### [Exercise]
In the entries below, find each line where the word "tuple" appears and give only the total count of such lines.

[Recorded information Boundary: Start]

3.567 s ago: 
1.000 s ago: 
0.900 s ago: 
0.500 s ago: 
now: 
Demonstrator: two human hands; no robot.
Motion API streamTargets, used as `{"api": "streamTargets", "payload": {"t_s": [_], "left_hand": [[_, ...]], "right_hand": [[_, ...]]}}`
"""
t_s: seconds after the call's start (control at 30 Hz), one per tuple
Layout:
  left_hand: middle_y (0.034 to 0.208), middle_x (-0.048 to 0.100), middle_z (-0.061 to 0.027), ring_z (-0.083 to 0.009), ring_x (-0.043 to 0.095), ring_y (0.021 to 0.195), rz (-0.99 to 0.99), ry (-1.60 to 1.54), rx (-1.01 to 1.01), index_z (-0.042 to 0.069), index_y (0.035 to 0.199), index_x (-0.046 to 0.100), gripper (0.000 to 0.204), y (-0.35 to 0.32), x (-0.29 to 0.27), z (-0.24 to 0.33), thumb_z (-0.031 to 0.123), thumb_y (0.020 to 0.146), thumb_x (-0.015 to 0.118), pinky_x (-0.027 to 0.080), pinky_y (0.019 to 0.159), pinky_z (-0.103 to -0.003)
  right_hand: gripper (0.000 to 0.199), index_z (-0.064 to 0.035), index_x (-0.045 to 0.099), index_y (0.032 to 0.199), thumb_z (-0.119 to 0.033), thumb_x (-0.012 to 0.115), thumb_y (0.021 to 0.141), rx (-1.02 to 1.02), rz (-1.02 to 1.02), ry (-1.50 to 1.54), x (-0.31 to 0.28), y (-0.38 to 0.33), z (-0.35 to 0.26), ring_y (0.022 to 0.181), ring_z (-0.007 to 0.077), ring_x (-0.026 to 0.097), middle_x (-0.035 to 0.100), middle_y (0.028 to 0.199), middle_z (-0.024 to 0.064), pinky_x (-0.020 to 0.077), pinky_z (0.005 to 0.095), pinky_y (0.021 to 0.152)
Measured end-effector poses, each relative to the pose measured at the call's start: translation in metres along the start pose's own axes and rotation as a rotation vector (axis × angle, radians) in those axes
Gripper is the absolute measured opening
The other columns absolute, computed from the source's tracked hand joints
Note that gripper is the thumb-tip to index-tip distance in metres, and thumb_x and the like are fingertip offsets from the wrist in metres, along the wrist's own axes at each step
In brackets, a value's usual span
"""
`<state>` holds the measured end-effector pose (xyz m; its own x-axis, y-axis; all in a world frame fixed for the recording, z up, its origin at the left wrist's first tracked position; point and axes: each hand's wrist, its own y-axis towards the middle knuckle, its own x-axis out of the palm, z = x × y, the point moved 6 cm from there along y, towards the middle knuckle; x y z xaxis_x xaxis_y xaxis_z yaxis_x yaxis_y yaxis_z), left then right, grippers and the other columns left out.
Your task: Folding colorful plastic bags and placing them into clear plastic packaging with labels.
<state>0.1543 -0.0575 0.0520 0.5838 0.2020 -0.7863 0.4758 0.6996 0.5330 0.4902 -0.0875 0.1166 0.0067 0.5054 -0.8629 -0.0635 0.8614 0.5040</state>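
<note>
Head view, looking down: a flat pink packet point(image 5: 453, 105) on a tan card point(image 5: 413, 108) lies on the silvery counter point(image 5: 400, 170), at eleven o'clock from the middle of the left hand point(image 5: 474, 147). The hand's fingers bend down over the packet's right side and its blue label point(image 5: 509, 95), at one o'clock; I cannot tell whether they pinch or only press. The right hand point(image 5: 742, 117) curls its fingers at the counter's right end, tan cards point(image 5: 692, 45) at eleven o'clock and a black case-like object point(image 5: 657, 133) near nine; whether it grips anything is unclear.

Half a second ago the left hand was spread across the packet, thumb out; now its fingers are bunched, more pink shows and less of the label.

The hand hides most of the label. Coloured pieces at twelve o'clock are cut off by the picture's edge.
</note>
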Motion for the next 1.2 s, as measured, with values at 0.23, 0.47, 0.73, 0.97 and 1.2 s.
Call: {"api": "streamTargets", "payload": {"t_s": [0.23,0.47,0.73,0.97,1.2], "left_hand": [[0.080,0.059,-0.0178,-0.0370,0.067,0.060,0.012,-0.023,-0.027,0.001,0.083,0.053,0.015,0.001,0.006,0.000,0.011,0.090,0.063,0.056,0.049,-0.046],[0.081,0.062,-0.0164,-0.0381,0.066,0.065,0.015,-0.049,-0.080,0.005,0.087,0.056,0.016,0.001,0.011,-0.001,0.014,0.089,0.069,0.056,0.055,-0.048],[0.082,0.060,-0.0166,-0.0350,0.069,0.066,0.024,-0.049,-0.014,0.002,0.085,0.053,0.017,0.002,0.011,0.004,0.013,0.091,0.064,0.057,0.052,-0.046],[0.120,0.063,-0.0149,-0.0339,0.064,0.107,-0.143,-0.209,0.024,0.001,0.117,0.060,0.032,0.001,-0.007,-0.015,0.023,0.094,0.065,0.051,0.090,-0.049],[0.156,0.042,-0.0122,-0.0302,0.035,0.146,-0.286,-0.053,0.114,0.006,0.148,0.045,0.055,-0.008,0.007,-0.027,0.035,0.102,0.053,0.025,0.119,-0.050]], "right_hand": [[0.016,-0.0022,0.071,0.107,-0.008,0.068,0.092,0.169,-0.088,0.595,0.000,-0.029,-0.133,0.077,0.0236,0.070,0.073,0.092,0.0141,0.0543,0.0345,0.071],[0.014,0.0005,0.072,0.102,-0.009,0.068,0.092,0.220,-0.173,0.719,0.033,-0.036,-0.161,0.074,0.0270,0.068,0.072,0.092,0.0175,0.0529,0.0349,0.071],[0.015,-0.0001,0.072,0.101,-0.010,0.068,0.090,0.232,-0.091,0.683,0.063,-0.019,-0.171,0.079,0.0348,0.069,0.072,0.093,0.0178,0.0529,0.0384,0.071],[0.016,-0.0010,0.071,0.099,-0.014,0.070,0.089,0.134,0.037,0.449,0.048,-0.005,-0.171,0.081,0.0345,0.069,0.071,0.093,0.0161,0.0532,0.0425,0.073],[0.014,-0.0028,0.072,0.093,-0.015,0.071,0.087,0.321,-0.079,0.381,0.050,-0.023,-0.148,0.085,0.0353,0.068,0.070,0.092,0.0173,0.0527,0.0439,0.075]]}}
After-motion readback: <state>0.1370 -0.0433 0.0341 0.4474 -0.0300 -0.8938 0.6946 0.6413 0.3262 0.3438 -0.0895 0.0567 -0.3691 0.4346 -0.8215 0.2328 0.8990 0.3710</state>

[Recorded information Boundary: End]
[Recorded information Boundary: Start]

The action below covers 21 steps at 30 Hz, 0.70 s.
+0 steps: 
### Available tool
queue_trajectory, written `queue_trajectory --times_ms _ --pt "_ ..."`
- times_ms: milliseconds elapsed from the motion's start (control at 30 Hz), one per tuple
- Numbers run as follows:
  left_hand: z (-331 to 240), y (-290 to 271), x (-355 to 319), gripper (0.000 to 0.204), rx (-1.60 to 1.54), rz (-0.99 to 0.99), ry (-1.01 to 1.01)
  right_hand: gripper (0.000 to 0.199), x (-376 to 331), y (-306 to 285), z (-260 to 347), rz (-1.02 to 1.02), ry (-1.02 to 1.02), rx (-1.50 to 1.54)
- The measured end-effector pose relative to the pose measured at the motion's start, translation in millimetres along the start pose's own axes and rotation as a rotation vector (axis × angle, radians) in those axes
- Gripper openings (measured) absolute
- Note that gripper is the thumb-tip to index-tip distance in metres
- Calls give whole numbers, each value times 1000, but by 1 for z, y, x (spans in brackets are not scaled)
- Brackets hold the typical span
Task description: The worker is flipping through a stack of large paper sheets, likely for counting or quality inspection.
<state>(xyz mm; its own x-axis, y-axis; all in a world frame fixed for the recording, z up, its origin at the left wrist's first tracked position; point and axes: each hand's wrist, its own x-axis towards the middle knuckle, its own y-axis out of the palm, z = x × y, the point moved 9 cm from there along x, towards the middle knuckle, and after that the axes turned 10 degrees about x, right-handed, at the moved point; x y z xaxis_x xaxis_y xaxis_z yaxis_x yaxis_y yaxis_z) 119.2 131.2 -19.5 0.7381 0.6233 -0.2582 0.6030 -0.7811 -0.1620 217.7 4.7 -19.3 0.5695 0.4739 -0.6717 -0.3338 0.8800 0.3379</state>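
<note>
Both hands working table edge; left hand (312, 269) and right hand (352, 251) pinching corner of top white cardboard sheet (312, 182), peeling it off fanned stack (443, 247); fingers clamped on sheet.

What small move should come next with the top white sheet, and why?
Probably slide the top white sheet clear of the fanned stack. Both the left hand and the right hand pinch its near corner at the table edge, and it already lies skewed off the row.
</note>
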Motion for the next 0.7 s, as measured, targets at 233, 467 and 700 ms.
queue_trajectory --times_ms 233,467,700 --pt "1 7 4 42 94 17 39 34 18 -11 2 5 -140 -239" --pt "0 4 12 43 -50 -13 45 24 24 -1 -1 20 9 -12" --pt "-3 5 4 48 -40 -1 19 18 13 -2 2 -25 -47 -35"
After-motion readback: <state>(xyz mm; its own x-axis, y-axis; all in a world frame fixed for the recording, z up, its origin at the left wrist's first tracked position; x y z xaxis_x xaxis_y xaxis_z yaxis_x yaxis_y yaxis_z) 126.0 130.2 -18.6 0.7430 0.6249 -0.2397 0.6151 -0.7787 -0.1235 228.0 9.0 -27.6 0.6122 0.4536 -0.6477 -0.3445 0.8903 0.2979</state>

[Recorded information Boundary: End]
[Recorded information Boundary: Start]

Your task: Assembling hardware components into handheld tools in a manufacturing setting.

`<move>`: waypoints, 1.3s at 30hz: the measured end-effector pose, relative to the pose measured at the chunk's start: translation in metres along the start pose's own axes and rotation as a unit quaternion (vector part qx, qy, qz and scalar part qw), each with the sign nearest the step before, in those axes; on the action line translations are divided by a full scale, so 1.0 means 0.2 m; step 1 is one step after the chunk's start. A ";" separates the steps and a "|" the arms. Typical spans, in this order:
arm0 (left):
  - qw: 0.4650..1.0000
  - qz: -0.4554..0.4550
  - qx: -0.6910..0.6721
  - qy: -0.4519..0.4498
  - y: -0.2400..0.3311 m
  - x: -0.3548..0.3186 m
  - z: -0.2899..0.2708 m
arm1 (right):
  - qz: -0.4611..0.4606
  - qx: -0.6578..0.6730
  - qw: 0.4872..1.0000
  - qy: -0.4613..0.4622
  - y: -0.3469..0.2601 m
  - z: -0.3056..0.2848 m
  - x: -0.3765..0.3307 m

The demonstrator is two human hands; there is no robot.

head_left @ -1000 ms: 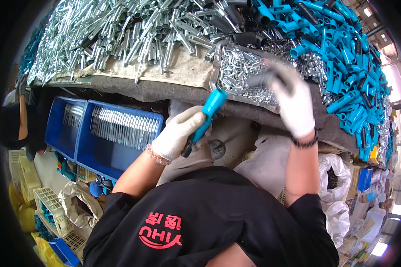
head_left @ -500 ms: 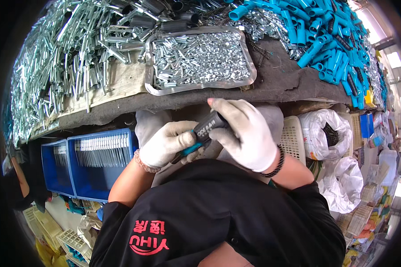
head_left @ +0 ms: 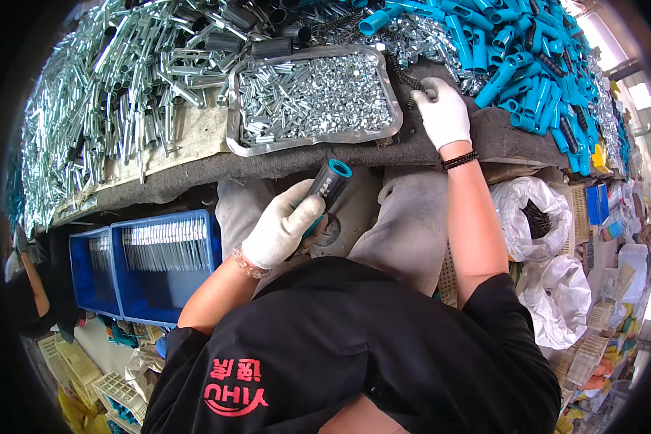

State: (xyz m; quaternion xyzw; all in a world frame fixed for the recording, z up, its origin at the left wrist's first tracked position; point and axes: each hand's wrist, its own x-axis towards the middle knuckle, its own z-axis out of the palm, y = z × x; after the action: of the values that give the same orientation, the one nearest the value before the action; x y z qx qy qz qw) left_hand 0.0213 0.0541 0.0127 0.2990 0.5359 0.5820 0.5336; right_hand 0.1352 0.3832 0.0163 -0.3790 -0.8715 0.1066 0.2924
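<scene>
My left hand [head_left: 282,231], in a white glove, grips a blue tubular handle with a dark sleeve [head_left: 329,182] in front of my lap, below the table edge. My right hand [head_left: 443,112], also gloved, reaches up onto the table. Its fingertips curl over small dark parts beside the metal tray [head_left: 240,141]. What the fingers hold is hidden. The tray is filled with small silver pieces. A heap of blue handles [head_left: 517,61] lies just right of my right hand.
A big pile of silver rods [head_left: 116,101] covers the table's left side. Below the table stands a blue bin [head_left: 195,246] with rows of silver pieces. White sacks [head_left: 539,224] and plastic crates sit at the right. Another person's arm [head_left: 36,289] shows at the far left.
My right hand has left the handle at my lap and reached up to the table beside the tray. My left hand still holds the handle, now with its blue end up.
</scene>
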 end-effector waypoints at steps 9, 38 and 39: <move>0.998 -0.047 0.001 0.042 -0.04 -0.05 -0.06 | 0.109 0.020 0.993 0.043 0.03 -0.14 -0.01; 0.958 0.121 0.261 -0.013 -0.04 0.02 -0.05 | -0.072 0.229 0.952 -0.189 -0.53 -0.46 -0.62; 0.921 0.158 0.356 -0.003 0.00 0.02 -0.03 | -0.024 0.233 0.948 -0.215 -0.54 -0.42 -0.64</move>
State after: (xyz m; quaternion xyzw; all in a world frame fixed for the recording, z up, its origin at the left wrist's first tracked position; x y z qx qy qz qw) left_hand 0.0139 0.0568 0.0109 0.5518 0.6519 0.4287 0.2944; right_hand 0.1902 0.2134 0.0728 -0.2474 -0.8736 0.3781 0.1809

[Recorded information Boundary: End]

### [Exercise answer]
2